This study employs event study to estimate and test excess return to identify differentiated market response by separating Apple and Samsung NPP participating companies in the smart phone industry according to their partner volatility. In addition, to analyze the effect of company innovative capacity and slack resources on excess return, their partners were classified into new partners, old partners and revocation partners for cross-sectional regression analysis as in the model below; Generally, the variables included in the regression analysis are standardized by being divided by total asset to control the heterogeneousness of size effect [26].

New partner model:

$$N{P}_{-}A{R}_{i,0}={\beta }_{1}I{C}_{i,t-1}+{\beta }_{2}SLAC{K}_{i,t-1}+{\beta }_{3}SIZ{E}_{i,t-1}+{\beta }_{4}LE{V}_{i,t-1}+{\beta }_{5}PP{E}_{i,t-1}+{\epsilon }_i$$

Old partner model:

$$O{P}_{-}A{R}_{i,0}={\beta }_{1}I{C}_{i,t-1}+{\beta }_{2}SLAC{K}_{i,t-1}+{\beta }_{3}SIZ{E}_{i,t-1}+{\beta }_{4}LE{V}_{i,t-1}+{\beta }_{5}PP{E}_{i,t-1}+{\epsilon }_i$$

Revocation partner model:

$$R{P}_{-}A{R}_{i,0}={\beta }_{1}I{C}_{i,t-1}+{\beta }_{2}SLAC{K}_{i,t-1}+{\beta }_{3}SIZ{E}_{i,t-1}+{\beta }_{4}LE{V}_{i,t-1}+{\beta }_{5}PP{E}_{i,t-1}+{\epsilon }_i$$

Here, NP_AR = new partner’s excess return on NPP day, OP_AR = old partner’s excess return on NPP day, RP_AR = revocation partner’s excess return on NPP day, IC = independent variable having the innovative capacity value of R&D expenditure divided by total asset, SLACK = independent variable having the slack resource value of retained earning divided by total asset, SIZE = control variable having the company size value of log value of total asset, LEV = control variable having the debt ratio value of total debt divided by total asset, and PPE = control value having the tangible asset ratio value of tangible asset divided by total asset.

Dependent variables are excess return (NP_AR, OP_AR, RP_AR) at the NPP point.
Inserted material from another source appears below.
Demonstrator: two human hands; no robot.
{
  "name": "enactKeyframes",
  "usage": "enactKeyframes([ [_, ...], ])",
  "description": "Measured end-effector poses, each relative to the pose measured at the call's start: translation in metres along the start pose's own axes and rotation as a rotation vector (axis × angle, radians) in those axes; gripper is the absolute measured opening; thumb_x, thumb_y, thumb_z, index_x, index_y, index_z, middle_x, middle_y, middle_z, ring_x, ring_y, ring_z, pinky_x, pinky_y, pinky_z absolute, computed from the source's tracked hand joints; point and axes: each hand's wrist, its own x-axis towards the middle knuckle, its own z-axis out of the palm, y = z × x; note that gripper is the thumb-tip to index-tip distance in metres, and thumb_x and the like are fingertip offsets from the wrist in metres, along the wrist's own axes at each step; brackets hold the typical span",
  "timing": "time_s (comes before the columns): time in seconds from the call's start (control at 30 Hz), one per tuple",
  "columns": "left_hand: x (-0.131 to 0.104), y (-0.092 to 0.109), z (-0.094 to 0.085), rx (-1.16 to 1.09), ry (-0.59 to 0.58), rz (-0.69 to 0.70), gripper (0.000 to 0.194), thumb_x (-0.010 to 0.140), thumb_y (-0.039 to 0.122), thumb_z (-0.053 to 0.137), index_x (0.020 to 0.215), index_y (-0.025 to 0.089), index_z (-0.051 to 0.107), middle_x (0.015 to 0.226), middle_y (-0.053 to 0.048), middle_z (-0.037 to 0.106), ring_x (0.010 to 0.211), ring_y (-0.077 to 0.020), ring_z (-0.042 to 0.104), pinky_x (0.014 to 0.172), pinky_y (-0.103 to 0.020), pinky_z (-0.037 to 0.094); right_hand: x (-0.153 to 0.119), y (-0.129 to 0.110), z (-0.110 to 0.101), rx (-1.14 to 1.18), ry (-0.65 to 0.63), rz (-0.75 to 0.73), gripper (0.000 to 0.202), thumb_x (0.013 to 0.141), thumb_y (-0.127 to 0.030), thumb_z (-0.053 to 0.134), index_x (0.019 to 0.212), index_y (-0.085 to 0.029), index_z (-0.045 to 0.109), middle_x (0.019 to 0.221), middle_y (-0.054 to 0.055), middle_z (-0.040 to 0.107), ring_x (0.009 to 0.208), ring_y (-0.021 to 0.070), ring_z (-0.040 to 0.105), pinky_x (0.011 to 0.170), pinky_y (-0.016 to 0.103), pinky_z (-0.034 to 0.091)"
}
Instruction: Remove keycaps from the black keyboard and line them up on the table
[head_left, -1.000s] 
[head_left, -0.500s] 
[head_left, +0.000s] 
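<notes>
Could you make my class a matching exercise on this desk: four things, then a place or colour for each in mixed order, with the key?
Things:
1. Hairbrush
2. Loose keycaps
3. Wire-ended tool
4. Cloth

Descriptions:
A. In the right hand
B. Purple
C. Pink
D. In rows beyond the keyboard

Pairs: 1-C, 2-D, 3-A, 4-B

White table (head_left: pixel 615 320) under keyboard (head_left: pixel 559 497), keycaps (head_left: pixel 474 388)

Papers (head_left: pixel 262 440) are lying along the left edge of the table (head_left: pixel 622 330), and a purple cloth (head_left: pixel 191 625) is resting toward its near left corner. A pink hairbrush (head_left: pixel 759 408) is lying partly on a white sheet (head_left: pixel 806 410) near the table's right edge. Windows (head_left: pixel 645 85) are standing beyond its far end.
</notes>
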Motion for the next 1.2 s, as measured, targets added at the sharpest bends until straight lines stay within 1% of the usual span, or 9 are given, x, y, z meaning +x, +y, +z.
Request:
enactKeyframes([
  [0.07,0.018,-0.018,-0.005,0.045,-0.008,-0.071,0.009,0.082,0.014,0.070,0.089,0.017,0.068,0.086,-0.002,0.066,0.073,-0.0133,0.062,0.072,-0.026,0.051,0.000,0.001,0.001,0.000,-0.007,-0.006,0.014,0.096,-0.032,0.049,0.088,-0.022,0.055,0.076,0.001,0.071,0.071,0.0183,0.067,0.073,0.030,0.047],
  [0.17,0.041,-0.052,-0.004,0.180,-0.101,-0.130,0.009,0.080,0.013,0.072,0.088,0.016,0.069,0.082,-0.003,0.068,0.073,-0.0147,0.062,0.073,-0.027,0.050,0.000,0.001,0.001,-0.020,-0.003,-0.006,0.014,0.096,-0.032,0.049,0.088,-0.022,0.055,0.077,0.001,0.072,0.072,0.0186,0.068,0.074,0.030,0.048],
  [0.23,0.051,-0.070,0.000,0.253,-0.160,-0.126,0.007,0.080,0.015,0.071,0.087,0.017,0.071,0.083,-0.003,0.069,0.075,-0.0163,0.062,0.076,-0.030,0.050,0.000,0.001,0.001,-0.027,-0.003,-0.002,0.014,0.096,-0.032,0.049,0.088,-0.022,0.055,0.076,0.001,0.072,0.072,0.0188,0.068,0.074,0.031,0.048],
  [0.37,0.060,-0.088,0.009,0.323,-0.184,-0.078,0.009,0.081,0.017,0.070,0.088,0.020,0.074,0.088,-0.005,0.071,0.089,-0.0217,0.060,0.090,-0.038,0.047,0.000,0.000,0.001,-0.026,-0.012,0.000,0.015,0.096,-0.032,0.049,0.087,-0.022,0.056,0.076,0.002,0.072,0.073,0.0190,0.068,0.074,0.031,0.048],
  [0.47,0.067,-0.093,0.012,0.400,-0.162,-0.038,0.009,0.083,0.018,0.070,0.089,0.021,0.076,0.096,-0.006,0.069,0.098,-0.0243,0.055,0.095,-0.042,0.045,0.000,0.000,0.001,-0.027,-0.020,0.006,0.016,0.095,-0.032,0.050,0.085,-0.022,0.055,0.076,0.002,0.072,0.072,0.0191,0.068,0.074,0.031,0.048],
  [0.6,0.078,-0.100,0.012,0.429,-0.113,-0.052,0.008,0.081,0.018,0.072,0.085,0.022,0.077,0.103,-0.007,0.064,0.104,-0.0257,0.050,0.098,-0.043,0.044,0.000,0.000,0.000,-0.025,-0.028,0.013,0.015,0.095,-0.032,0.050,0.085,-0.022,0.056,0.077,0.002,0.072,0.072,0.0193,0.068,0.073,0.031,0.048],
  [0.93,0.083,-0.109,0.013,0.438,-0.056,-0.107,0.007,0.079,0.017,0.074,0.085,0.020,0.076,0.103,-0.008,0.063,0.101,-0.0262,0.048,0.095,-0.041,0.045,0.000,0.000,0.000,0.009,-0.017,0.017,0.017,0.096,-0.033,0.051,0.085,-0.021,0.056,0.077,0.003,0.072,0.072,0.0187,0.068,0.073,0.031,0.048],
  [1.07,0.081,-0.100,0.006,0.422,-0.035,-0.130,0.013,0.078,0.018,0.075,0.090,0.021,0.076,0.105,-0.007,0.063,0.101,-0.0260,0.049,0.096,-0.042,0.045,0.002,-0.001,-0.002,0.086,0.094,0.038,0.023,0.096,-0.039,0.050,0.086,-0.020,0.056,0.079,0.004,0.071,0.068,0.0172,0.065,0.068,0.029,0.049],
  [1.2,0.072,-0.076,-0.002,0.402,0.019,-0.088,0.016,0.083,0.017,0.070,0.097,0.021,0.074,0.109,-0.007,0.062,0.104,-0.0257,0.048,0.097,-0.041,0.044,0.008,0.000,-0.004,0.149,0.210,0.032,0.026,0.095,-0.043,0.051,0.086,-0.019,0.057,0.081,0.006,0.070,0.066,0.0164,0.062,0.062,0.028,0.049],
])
Independent variables are the variables expected to influence NPP partner selection–innovative capacity (IC), and slack resource (SLACK). Control variables are the corporate characteristics variables of company size (SIZE), debt ratio (LEV), and tangible asset ratio (PPE). To control the heterogeneousness of size effect due to the gap in total asset in general, the R&D expenditure was divided by total asset.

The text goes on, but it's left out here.